We want to get there more efficiently and the best way we can and try and be comfortable with it too, and not go through some of the hardships that were a real pain about touring. Driving everywhere was bad. We fly now, which is nice. It's lovely. We can leave at a particular time of day now, which is a great luxury, instead of driving all through the night. Driving tours are fun for the first ten days, but then they can really start to smell.'
'It's not fighting about who gets the back seat,' Lodge comments. 'It's who's driving. It's when five guys are sitting everywhere, but there's no one sitting in the driver's seat.
'The first car we ever rented in America was automatic,' he recalls. 'We didn't have automatic cars in England at that time. We were stick shifting. We rented our first car, and we thought out of D1, D2 and D, D1 must be the one you use to drive. We couldn't figure out why we blew an engine out after 100 miles, driving along at 90 miles per hour in D1. But when the breakdown truck came, everything became clear.
'One of the things we always used to try to do was get in the U-Haul truck. It meant you didn't have to drive, and they always had big, comfortable seats, so that was fun. And of course, Holiday Inns became famous in the '60s. All through rock 'n' roll.'
Not that the Moody Blues went in for trashing hotel rooms or throwing TVs out the window, or any such behavior.
'The trouble was,' says Lodge, 'when the TV went out the window, what did you do? You had nothing to watch.'
Even if they'd rather watch the telly than trash a hotel room, there is still enough life in these guys that they can pull it off live. It's not high energy rock, but then, the Moody Blues were never about that way anyway.

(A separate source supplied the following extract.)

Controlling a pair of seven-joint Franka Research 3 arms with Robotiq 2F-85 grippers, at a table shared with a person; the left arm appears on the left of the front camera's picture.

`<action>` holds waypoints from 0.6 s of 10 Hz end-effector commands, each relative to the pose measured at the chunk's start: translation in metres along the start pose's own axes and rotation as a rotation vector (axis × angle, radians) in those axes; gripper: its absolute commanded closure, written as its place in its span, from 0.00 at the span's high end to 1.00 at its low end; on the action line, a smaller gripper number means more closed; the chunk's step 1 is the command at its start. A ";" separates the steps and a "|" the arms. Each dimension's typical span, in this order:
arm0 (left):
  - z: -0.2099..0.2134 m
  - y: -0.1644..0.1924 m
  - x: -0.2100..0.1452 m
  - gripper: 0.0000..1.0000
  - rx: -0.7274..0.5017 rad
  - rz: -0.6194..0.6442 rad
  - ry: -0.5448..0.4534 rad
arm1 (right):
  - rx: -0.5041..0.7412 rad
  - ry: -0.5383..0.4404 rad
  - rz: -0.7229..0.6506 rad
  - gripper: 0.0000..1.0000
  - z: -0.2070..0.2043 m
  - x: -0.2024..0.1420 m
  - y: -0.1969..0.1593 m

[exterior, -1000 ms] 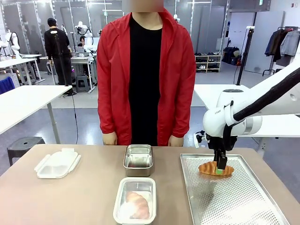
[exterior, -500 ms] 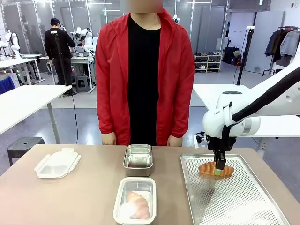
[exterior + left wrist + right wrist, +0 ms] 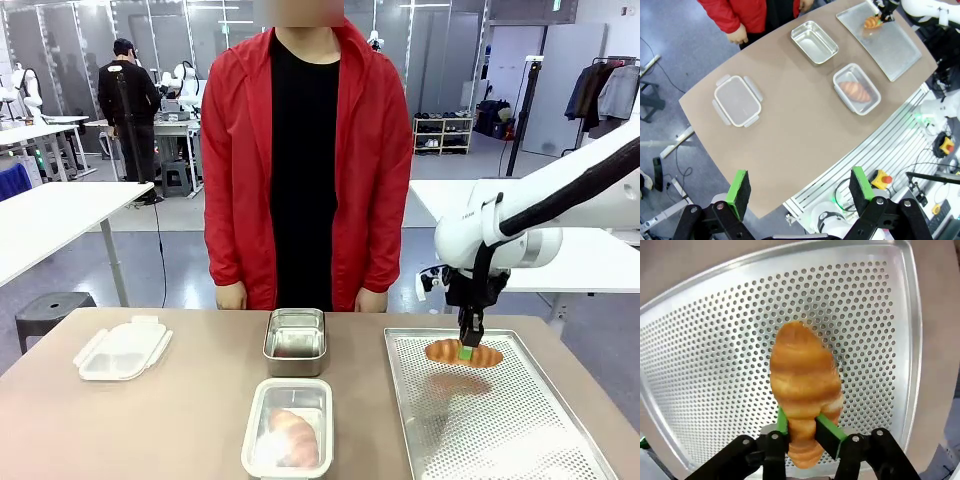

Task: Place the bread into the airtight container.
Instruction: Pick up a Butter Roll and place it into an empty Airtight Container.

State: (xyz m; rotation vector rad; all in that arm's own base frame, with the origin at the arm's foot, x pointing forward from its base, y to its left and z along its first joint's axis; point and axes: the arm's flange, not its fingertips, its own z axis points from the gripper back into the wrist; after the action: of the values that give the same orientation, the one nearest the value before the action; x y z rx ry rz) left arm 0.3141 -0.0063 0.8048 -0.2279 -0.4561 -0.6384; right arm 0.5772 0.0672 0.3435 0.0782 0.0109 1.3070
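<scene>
One bread [image 3: 442, 351] is pinched in the right tool [image 3: 467, 350] just above the holed tray [image 3: 520, 430], its long side lying left to right; the steel box [image 3: 295, 368] and the clear box [image 3: 287, 383] sit to its left; the left tool [image 3: 799, 182], spread wide, hangs far off.

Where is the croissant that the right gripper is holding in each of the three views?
Front view: croissant right of middle, in the right gripper, just above the perforated tray.
Left wrist view: croissant small, near the top right corner, over one end of the perforated tray.
Right wrist view: croissant in the centre, pinched between the green pads.
Shared landmark: the perforated tray, under the croissant in all three.
</scene>
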 end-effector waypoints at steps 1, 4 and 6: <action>0.002 -0.001 -0.002 1.00 -0.011 -0.009 0.003 | 0.019 -0.033 -0.014 0.03 0.020 0.001 0.001; 0.002 -0.001 -0.002 1.00 -0.011 -0.009 0.003 | -0.006 -0.032 -0.029 0.03 0.071 0.011 0.021; 0.002 -0.001 -0.002 1.00 -0.011 -0.009 0.003 | -0.053 -0.041 -0.014 0.03 0.107 0.050 0.045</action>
State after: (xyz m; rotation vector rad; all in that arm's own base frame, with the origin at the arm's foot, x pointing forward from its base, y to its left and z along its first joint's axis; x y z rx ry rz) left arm 0.3141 -0.0063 0.8048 -0.2279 -0.4561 -0.6384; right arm 0.5581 0.0975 0.4415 0.0720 -0.0511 1.3113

'We were 'underground, psychedelic ...' what was the other word?' Lodge searches his memory for the adjectives that at one time described the band. ' 'Progressive.' Right. Great word.'
'Very arty.' Hayward agrees.
'I think it's really important for the young kids to have their own bands,' Lodge concedes, 'their own heroes, their own stars. You always have to have that music coming up behind you. People have got to have something they believe they found for themselves. When you are 15 you can't go, 'Well, I've discovered the Moodies.' It's impossible. They've got to discover their own bands, their own artists, and as they go through that, they hopefully come out and look further and further and hopefully end up with the Moodies, Floyd, Bob Dylan.'
While Lodge and Hayward express a great deal of respect for their contemporaries, they seem to be worried about the current crop of rising rock. The English music scene may be healthy on the outside, spawning monster hits, but it is very much a flavor-of-the-month scene as well.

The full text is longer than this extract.